_WORK REQUIRED_
Retype the listing below exactly, beginning at the line that contains "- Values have" and ending with its last line.

•••

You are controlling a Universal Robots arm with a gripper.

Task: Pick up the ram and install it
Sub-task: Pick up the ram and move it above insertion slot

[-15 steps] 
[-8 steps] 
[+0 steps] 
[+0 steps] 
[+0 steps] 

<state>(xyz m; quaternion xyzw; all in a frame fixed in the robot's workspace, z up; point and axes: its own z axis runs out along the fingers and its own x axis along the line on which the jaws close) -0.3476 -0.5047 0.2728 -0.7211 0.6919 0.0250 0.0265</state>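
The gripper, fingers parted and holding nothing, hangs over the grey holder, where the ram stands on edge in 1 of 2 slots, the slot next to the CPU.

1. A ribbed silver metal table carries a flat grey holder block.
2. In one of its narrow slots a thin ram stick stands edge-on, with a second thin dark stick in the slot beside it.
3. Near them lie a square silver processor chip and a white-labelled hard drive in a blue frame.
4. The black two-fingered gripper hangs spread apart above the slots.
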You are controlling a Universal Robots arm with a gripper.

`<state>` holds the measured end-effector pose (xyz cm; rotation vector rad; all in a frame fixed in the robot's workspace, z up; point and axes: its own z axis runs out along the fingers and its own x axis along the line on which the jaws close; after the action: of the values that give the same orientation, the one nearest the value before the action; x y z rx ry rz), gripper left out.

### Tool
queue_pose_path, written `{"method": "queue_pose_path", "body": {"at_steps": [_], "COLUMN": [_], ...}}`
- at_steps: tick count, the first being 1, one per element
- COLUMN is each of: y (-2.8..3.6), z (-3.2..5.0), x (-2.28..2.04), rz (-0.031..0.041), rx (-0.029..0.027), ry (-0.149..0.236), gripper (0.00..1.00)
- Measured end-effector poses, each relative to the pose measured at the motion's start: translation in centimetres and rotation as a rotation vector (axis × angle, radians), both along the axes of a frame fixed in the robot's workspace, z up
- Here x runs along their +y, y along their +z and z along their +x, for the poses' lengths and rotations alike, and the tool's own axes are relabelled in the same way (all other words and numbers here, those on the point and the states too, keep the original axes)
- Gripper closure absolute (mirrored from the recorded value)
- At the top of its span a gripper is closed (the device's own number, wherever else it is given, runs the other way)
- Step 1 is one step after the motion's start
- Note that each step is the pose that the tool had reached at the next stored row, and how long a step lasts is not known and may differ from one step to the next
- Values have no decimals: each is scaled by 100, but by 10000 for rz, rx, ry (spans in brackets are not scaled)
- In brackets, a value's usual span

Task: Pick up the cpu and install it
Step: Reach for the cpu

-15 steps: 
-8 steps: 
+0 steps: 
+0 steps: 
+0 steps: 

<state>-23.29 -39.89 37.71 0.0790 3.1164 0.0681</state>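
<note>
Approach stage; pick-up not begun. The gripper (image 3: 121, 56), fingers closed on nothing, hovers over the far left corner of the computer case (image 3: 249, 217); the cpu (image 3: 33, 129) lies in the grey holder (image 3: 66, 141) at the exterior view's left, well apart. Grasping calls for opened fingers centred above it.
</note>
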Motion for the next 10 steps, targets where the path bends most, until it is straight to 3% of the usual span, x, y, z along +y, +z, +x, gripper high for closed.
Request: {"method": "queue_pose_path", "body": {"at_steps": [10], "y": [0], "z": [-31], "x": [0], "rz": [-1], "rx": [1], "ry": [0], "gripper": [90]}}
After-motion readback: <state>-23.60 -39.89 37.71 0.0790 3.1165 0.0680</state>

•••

_ANSWER TO THIS TASK_
- Values have no decimals: each is scaled by 100, but by 10000 for rz, rx, ry (spans in brackets are not scaled)
- In brackets, a value's usual span

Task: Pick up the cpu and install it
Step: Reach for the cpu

-15 steps: 
-8 steps: 
+0 steps: 
+0 steps: 
+0 steps: 

<state>-23.29 -39.89 37.71 0.0790 3.1164 0.0681</state>
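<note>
Approach stage; pick-up not begun. The gripper (image 3: 121, 56), fingers closed on nothing, hovers over the far left corner of the computer case (image 3: 249, 217); the cpu (image 3: 33, 129) lies in the grey holder (image 3: 66, 141) at the exterior view's left, well apart. Grasping calls for opened fingers centred above it.
</note>
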Motion for the next 10 steps, targets where the path bends most, until it is straight to 3% of the usual span, x, y, z along +y, +z, +x, gripper high for closed.
Request: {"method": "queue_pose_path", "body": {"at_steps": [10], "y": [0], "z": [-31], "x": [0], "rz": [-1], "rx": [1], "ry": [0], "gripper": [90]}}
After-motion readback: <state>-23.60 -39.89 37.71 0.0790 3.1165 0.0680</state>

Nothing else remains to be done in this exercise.